▸ **Work instructions**
Nothing in the data should be altered when it is repeated in full.

▸ **Exercise data**
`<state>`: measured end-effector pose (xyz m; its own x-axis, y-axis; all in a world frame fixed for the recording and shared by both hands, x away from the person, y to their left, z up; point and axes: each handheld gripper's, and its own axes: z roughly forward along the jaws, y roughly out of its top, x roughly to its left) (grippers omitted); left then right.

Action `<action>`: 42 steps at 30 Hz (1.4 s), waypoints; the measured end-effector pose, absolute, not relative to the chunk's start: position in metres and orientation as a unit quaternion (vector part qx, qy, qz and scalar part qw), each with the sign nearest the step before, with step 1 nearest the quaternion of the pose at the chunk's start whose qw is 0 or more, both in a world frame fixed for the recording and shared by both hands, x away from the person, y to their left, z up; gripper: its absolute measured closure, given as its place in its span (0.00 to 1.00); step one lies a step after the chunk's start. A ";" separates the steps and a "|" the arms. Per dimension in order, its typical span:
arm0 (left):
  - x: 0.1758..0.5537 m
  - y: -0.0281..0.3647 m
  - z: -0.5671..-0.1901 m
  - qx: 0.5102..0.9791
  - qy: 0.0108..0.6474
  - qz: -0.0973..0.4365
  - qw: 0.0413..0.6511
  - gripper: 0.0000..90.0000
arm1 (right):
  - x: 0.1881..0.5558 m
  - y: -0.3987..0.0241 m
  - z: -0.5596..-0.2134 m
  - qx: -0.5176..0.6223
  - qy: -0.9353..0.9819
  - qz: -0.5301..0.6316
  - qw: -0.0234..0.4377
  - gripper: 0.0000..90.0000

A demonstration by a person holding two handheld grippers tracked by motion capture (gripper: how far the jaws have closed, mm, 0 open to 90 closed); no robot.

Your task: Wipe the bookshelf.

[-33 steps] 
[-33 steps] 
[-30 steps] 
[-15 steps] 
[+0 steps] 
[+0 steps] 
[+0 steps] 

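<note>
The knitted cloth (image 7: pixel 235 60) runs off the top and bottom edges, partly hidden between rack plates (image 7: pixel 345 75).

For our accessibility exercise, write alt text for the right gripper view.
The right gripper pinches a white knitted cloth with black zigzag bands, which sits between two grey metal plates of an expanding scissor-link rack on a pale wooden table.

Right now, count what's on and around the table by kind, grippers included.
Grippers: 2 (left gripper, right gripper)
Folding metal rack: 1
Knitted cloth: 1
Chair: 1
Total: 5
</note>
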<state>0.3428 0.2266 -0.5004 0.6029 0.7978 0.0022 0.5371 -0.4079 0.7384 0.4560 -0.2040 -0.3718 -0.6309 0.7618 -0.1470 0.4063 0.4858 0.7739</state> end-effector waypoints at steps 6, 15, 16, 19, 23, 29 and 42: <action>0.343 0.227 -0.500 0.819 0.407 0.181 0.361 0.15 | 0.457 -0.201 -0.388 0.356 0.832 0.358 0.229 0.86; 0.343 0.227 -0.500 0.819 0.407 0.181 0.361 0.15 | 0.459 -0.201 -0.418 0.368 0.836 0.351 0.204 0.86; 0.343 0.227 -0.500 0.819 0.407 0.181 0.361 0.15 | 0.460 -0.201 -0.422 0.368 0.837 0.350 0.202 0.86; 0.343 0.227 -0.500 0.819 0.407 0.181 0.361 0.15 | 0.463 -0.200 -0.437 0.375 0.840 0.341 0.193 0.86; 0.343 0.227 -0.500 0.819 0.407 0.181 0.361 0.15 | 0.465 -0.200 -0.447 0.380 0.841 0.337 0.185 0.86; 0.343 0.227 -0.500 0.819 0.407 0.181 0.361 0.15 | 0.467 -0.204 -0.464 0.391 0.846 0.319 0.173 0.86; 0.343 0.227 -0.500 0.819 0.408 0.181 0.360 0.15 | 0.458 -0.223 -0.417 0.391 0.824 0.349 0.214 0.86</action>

▸ **Exercise result**
`<state>`: measured end-effector pose (xyz m; its own x-axis, y-axis; all in a world frame fixed for the recording and shared by both hands, x away from the person, y to their left, z up; point and axes: each handheld gripper's, and its own axes: z roughly forward along the jaws, y roughly out of its top, x roughly to its left) (grippers omitted); left then right.

Action `<action>`: 42 steps at 30 Hz (1.4 s), waypoints; the measured end-effector pose, absolute, not relative to the chunk's start: position in metres and orientation as a unit quaternion (vector part qx, qy, qz and scalar part qw), each with the sign nearest the step before, with step 1 nearest the quaternion of the pose at the chunk's start whose qw is 0 or more, both in a world frame fixed for the recording and shared by both hands, x away from the person, y to their left, z up; gripper: its absolute measured closure, given as its place in its span (0.00 to 1.00); step one lies a step after the chunk's start. A ";" separates the steps and a "|" the arms. Per dimension in order, its typical span:
arm0 (left):
  - x: 0.1758..0.5537 m
  - y: -0.0281..0.3647 m
  - z: -0.5671..-0.1901 m
  - qx: 0.5102..0.9791
  - qy: 0.0108..0.6474
  - qz: -0.0973..0.4365
  - qw: 0.0413..0.6511
  - gripper: 0.0000..90.0000
arm1 (right):
  - x: 0.1881..0.5558 m
  - y: -0.3987..0.0241 m
  - z: -0.5596..-0.2134 m
  - qx: -0.5176..0.6223
  - qy: -0.9353..0.9819
  - qz: -0.5301..0.6316
  - qw: -0.0234..0.4377
  - gripper: 0.0000..90.0000

A demonstration by a person holding two handheld grippers tracked by motion capture (gripper: how far the jaws have closed, mm, 0 open to 90 closed); no robot.

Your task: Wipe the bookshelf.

[-33 steps] 
[-33 steps] 
[-30 steps] 
[-15 steps] 
[+0 steps] 
[+0 steps] 
[+0 steps] 

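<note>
The knitted cloth (image 7: pixel 235 60) runs off the top and bottom edges, partly hidden between rack plates (image 7: pixel 345 75).

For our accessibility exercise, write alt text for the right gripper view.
The right gripper pinches a white knitted cloth with black zigzag bands, which sits between two grey metal plates of an expanding scissor-link rack on a pale wooden table.

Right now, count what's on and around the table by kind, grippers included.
Grippers: 2 (left gripper, right gripper)
Folding metal rack: 1
Knitted cloth: 1
Chair: 1
Total: 5
</note>
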<state>0.3428 0.2266 -0.5004 0.6029 0.7978 0.0022 0.5371 -0.4079 0.7384 0.4560 -0.2040 -0.3718 -0.6309 0.7618 -0.1470 0.4063 0.4858 0.7739</state> end-effector waypoints at steps 6, 15, 16, 19, 23, 29 and 42: <action>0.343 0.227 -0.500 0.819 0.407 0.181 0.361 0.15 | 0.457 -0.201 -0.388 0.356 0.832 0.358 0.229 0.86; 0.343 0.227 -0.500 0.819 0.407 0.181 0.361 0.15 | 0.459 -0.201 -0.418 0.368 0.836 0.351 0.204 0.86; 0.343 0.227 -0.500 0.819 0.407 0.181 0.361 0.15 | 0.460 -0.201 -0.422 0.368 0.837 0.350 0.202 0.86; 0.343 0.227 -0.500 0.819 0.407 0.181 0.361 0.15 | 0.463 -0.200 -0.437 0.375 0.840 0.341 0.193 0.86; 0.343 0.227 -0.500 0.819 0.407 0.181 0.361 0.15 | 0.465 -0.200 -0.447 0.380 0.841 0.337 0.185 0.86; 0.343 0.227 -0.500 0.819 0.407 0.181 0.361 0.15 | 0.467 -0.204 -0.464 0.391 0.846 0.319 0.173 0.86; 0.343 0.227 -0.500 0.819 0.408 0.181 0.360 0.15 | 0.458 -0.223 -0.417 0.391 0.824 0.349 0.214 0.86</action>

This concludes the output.